Les fermiers désespérés ont bien essayé de tirer quelque parti de leurs peaux, mais elles n’ont qu’une minime valeur, qui ne saurait en rien compenser celle de la laine et des céréales perdues. On a eu raison de plus redoutables adversaires que ceux-là et, en dépit des pronostics fâcheux, on finira bien par réparer la faute commise. En attendant elle inflige à certaines parties de l’Australie et à la Nouvelle-Zélande des pertes considérables.
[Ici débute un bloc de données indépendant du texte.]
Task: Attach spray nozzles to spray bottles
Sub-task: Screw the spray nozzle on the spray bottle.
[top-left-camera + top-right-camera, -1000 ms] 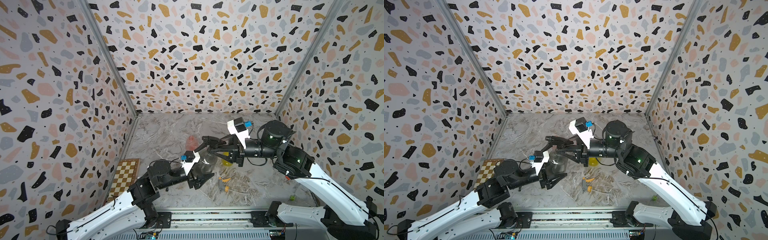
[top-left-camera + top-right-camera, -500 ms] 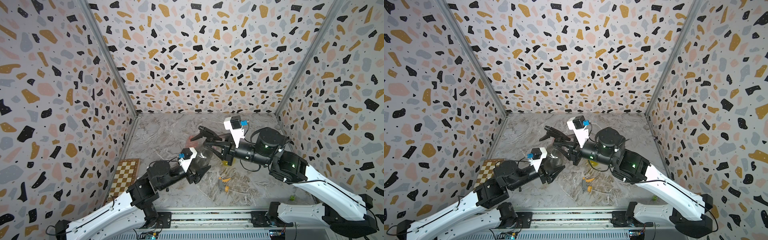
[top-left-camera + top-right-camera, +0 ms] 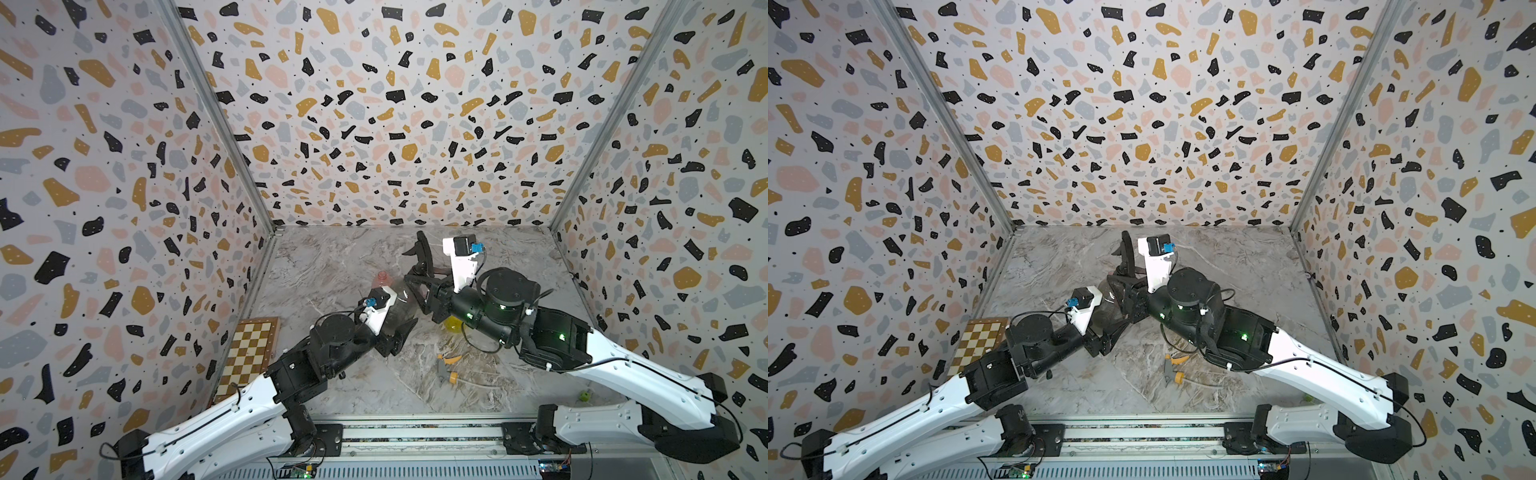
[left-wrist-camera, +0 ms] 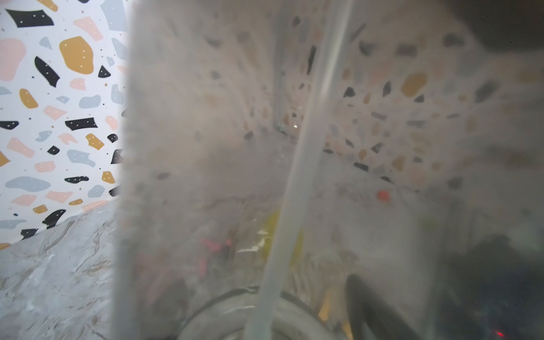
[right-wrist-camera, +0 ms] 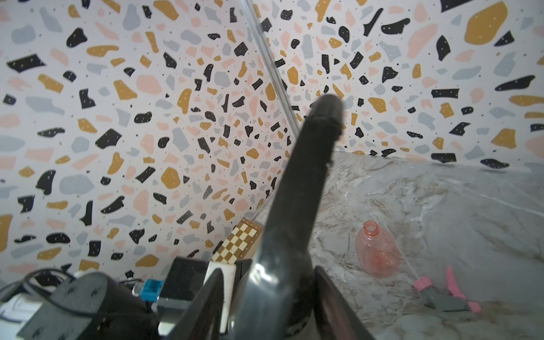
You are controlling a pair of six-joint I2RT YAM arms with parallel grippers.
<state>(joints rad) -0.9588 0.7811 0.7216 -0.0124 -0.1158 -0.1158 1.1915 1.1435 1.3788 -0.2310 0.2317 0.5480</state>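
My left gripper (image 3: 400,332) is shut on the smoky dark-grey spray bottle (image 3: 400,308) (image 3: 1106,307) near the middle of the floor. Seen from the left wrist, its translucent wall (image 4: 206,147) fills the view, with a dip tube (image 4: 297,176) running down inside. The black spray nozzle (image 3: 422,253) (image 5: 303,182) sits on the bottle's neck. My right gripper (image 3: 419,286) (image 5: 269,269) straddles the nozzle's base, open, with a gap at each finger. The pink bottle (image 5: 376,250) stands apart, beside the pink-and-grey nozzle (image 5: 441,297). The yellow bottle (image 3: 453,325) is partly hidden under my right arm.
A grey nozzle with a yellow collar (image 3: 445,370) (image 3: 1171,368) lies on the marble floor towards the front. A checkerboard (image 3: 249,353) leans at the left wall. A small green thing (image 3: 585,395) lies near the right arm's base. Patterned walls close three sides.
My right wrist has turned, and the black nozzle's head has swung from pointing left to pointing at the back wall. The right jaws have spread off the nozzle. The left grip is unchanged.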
Bien autrement énergiques et résolus que les Australiens autochtones, les indigènes de la Nouvelle-Zélande ont, comme l’a dit pittoresquement M. Bourdil, a gravé à grands coups de haches de jade, dans le crâne des Anglais, la somme exacte de respect qui leur était due, et obtenu ainsi des sièges au parlement de Wellington, où ils légifèrent côte à côte avec les sujets blancs de Sa Majesté britannique. » Plus connus sous le nom de Maoris, les Néo-Zélandais ont, au nombre de trois mille réfugiés dans leurs forêts et leurs montagnes, tenu, pendant quatre années, dix régimens anglais en échecs, et la guerre ne s’est terminée que par un compromis qui laissait aux Maoris le cercle du roi, c’est-à-dire des terres considérables dans l’intérieur de l’Ile, où ils se réfugièrent avec leur chef Tawhia. Leur nombre total peut être évalué à quarante mille.

  1. Déposition de M. Williamson (New-York Herald du 2 mars 1887).